**Items listed in a dataset**
────────────────────────────────────────

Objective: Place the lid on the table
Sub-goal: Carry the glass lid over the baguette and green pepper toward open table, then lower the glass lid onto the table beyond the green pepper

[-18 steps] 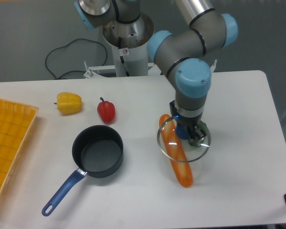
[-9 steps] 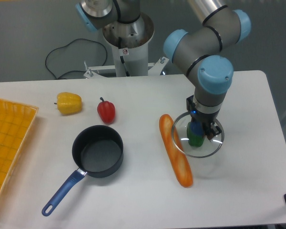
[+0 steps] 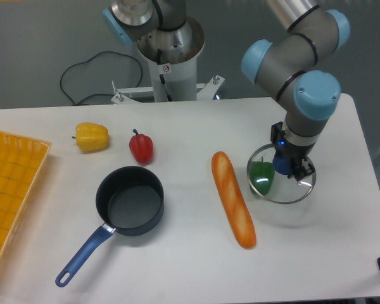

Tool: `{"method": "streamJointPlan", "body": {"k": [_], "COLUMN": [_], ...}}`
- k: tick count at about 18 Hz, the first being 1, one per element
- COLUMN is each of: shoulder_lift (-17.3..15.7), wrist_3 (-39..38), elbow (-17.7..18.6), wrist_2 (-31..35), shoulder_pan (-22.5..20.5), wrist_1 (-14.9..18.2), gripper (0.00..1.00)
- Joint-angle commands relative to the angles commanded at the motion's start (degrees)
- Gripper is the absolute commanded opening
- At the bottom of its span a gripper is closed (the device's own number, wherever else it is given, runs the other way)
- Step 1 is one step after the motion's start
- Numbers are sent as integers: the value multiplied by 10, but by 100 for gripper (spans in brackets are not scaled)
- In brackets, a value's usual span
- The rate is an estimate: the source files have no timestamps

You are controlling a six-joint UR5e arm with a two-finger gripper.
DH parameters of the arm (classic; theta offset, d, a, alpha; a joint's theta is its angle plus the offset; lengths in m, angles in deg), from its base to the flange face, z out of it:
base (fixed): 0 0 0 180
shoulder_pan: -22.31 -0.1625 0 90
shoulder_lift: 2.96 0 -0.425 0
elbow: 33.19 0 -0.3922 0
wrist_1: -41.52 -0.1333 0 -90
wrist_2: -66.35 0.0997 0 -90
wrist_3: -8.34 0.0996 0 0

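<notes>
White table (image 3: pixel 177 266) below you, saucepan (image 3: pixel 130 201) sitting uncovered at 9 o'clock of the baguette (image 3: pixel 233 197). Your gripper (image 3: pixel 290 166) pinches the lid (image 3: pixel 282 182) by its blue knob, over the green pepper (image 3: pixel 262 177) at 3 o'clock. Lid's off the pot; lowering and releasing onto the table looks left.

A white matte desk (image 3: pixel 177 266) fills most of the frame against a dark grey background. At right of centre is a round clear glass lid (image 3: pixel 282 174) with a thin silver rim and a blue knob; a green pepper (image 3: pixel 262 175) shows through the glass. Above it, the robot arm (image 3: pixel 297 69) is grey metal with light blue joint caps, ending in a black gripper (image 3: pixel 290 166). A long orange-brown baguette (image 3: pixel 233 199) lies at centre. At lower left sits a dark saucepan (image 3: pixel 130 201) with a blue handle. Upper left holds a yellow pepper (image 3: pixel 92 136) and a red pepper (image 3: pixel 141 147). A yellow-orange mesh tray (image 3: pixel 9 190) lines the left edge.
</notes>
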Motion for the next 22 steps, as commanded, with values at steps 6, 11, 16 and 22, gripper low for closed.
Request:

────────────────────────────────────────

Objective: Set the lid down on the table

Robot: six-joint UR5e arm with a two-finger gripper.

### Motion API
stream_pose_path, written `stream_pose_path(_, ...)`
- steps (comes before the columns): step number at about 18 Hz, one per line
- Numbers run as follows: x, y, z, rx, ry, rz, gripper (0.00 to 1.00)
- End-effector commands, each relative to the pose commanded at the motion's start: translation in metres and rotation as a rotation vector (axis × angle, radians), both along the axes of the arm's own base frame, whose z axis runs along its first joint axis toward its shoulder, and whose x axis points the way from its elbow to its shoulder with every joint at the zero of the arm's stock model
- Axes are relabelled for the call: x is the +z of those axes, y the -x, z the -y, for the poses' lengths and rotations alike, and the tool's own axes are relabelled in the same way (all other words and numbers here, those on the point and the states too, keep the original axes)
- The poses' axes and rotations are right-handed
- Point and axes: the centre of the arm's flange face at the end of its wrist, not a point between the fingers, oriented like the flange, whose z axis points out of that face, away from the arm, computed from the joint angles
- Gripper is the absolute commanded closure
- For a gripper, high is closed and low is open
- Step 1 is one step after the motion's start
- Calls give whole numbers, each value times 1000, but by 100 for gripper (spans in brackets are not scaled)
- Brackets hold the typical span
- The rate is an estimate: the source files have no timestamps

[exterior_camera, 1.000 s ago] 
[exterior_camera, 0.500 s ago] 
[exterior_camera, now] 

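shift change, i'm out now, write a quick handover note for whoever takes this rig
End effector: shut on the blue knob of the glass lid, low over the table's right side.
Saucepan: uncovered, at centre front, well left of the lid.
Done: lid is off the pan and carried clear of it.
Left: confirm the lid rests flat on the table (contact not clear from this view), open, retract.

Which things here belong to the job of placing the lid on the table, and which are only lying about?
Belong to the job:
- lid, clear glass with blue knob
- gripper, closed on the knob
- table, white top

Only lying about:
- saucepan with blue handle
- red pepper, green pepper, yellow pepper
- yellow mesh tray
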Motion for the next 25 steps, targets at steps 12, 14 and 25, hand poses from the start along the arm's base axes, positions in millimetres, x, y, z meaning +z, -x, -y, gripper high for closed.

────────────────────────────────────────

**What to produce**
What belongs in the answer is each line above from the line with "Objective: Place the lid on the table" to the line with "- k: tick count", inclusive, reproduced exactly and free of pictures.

**Written answer**
Objective: Place the lid on the table
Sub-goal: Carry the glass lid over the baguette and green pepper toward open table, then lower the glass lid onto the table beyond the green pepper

[-18 steps] 
[-9 steps] 
[+0 steps] 

Tool: `{"method": "streamJointPlan", "body": {"k": [_], "COLUMN": [_], ...}}`
- k: tick count at about 18 Hz, the first being 1, one per element

There is no more to the answer.